Random Forest

Random Forest classical method implementation.

This section contains the Random Forest implementation for classification and regression tasks using ensemble of decision trees. Random Forest is an ensemble learning method that operates by constructing multiple decision trees and outputting the class that is the mode of the classes predicted by individual trees.

class TALENT.model.classical_methods.randomforest.RandomForestMethod(args, is_regression)

Bases: KnnMethod

construct_model(model_config=None)

class TALENT.model.classical_methods.randomforest.RandomForestMethod

Random Forest method for classification and regression tasks using ensemble of decision trees.

Key Features:

Uses sklearn’s RandomForestClassifier for classification and RandomForestRegressor for regression
Inherits from KnnMethod class for common functionality
Supports both binary and multiclass classification
Automatically handles data preprocessing including normalization and encoding
Saves trained model to pickle file for later use
Ensemble method that combines multiple decision trees

Algorithm:

Random Forest builds multiple decision trees during training and outputs the class that is the mode of the classes predicted by individual trees for classification, or the mean prediction for regression.

__init__(args, is_regression)

Initialize the Random Forest method.

Parameters:

args (object) – Configuration arguments containing model settings
is_regression (bool) – Whether the task is regression (True) or classification (False)

construct_model(model_config=None)

Construct the Random Forest model instance.

Parameters:

model_config (dict, optional) – Model configuration parameters for Random Forest

Model Creation:

For classification: creates RandomForestClassifier
For regression: creates RandomForestRegressor
Configures ensemble parameters like number of trees, max depth, etc.

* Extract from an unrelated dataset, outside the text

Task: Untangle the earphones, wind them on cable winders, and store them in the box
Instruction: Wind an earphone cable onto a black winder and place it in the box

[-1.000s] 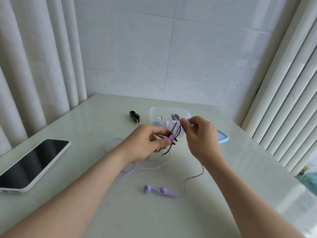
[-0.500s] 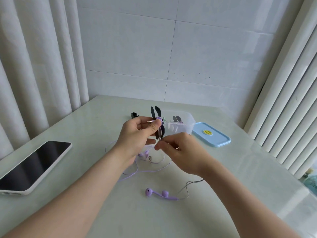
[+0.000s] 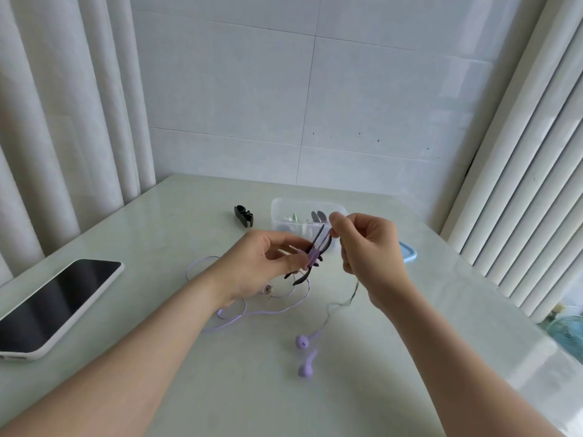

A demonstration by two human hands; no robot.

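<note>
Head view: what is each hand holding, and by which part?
Left hand pinches the black cable winder at its cable-wrapped middle. Right hand pinches the purple earphone cable beside the winder's upper prongs.

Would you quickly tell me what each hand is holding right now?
Left hand: holds the black cable winder.
Right hand: pinches the purple cable.

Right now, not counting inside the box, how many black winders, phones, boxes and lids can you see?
Black plastic cable winders: 2
White-cased phones: 1
Clear plastic boxes: 1
Blue lids: 1
Total: 5
</note>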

fit(data, info, train=True, config=None)

Train the Random Forest model on the provided data.

Parameters:

data (tuple) – Tuple containing (N, C, y) where N is numerical features, C is categorical features, y is labels
info (dict) – Dataset information
train (bool, default=True) – Whether to train the model or just load from checkpoint
config (dict, optional) – Additional configuration parameters

Returns:

time_cost (float) – Training time in seconds

Training Process:

Data Preprocessing: Handles missing values, categorical encoding, normalization
Model Training: Fits the Random Forest ensemble to the training data
Model Saving: Saves the trained model to disk for later use

predict(data, info, model_name)

Make predictions using the trained Random Forest model.

Parameters:

data (tuple) – Tuple containing (N, C, y) where N is numerical features, C is categorical features, y is labels
info (dict) – Dataset information
model_name (str) – Name of the model for saving/loading

Returns:

test_logit (array-like) – Test predictions (probabilities for classification, values for regression)

Prediction Process:

Data Preprocessing: Applies same preprocessing as training data
Model Loading: Loads the trained Random Forest model
Prediction: Generates predictions using the ensemble
Output: Returns probabilities for classification or values for regression

Evaluation Metrics:

For regression: returns MAE, R2, RMSE metrics
For classification: returns Accuracy, Avg_Precision, Avg_Recall, F1 metrics

References:

[1] Breiman, L. (2001). Random forests. Machine learning, 45(1), 5-32.